▶ _What the exercise asks_: Retype each of the entries below exactly as written.

Stored items from a collection
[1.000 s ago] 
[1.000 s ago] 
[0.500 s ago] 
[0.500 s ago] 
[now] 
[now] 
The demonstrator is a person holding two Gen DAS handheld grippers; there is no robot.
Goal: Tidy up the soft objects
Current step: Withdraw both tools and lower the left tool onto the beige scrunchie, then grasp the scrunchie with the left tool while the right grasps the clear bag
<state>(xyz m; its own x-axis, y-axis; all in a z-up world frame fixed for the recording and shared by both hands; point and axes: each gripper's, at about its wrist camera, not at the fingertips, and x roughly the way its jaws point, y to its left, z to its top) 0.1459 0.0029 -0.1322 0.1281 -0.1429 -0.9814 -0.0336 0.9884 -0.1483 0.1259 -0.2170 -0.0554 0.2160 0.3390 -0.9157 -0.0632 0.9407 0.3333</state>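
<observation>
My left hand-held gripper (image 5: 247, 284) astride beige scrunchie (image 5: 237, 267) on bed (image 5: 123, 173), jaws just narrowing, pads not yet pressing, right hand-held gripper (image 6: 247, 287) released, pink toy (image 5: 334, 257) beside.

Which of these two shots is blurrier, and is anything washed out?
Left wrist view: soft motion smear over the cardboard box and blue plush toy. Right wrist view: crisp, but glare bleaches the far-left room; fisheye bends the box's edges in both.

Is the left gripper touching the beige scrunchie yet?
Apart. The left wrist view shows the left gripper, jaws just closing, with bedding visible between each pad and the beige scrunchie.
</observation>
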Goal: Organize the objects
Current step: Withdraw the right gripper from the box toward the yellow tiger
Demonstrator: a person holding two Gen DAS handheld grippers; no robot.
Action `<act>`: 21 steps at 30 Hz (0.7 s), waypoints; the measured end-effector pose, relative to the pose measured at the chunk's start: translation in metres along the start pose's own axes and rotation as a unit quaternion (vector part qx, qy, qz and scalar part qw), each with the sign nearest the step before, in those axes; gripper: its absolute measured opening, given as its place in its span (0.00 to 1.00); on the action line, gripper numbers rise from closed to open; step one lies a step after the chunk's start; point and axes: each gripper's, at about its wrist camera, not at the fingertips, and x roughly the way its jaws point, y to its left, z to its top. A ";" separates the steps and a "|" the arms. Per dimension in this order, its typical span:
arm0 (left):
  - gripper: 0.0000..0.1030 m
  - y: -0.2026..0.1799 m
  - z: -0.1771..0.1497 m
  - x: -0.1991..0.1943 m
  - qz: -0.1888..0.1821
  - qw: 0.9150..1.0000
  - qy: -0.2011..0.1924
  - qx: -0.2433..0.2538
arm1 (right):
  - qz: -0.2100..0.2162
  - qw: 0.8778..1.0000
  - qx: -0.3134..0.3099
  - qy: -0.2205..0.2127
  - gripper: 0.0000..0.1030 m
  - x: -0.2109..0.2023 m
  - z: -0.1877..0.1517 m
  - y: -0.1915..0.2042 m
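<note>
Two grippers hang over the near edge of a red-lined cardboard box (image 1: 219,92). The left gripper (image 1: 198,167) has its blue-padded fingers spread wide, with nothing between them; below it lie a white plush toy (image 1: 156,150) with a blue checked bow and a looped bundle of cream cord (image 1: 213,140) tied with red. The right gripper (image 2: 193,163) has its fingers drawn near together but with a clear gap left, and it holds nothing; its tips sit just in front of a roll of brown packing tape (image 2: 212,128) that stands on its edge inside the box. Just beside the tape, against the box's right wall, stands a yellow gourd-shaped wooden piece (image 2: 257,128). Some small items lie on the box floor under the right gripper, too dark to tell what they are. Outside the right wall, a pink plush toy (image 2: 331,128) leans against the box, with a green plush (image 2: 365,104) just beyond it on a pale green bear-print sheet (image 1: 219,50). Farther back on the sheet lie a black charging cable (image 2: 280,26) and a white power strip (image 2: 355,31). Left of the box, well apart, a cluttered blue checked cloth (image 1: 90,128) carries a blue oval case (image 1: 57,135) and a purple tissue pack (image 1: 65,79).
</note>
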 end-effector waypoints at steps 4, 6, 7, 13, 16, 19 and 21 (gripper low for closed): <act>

▶ _Result_:
[1.000 s ago] 
[1.000 s ago] 
[0.500 s ago] 
[0.500 s ago] 
[now] 
[now] 
The demonstrator is a person holding two Gen DAS handheld grippers; there is no robot.
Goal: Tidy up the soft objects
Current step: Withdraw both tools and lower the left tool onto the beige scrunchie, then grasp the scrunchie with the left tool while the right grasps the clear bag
<state>(xyz m; its own x-axis, y-axis; all in a z-up world frame fixed for the recording and shared by both hands; point and axes: each gripper's, at about its wrist camera, not at the fingertips, and x roughly the way its jaws point, y to its left, z to its top) 0.1459 0.0029 -0.1322 0.1281 -0.1429 -0.9814 -0.0336 0.9884 -0.1483 0.1259 -0.2170 -0.0554 0.2160 0.3390 -0.9157 -0.0632 0.9407 0.3333</state>
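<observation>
My left hand-held gripper (image 5: 247, 284) astride beige scrunchie (image 5: 237, 267) on bed (image 5: 123, 173), jaws just narrowing, pads not yet pressing, right hand-held gripper (image 6: 247, 287) released, pink toy (image 5: 334, 257) beside.

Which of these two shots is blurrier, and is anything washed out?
Left wrist view: soft motion smear over the cardboard box and blue plush toy. Right wrist view: crisp, but glare bleaches the far-left room; fisheye bends the box's edges in both.

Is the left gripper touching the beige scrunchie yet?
Apart. The left wrist view shows the left gripper, jaws just closing, with bedding visible between each pad and the beige scrunchie.
</observation>
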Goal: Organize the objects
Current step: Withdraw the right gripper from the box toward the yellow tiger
Demonstrator: a person holding two Gen DAS handheld grippers; no robot.
Action `<act>`: 21 steps at 30 Hz (0.7 s), waypoints; the measured end-effector pose, relative to the pose measured at the chunk's start: translation in metres along the start pose's own axes and rotation as a unit quaternion (vector part qx, qy, qz and scalar part qw), each with the sign nearest the step before, in those axes; gripper: its absolute measured opening, given as its place in its span (0.00 to 1.00); on the action line, gripper numbers rise from closed to open; step one lies a step after the chunk's start; point and axes: each gripper's, at about its wrist camera, not at the fingertips, and x roughly the way its jaws point, y to its left, z to its top. A ";" separates the steps and a "|" the arms. Per dimension in this order, its typical span:
arm0 (left):
  - gripper: 0.0000..0.1030 m
  - y: -0.2026..0.1799 m
  - z: -0.1771..0.1497 m
  - x: -0.1991..0.1943 m
  - qz: -0.1888..0.1821
  - qw: 0.9150..1.0000
  - qy: -0.2011..0.1924
  - qx: -0.2433..0.2538
arm1 (right):
  - qz: -0.2100..0.2162
  - qw: 0.8778..1.0000
  - qx: -0.3134..0.3099
  - qy: -0.2205..0.2127
  - gripper: 0.0000..0.1030 m
  - x: -0.2109..0.2023 m
  - z: -0.1877..0.1517 m
  - y: -0.1915..0.2042 m
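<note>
Two grippers hang over the near edge of a red-lined cardboard box (image 1: 219,92). The left gripper (image 1: 198,167) has its blue-padded fingers spread wide, with nothing between them; below it lie a white plush toy (image 1: 156,150) with a blue checked bow and a looped bundle of cream cord (image 1: 213,140) tied with red. The right gripper (image 2: 193,163) has its fingers drawn near together but with a clear gap left, and it holds nothing; its tips sit just in front of a roll of brown packing tape (image 2: 212,128) that stands on its edge inside the box. Just beside the tape, against the box's right wall, stands a yellow gourd-shaped wooden piece (image 2: 257,128). Some small items lie on the box floor under the right gripper, too dark to tell what they are. Outside the right wall, a pink plush toy (image 2: 331,128) leans against the box, with a green plush (image 2: 365,104) just beyond it on a pale green bear-print sheet (image 1: 219,50). Farther back on the sheet lie a black charging cable (image 2: 280,26) and a white power strip (image 2: 355,31). Left of the box, well apart, a cluttered blue checked cloth (image 1: 90,128) carries a blue oval case (image 1: 57,135) and a purple tissue pack (image 1: 65,79).
</note>
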 end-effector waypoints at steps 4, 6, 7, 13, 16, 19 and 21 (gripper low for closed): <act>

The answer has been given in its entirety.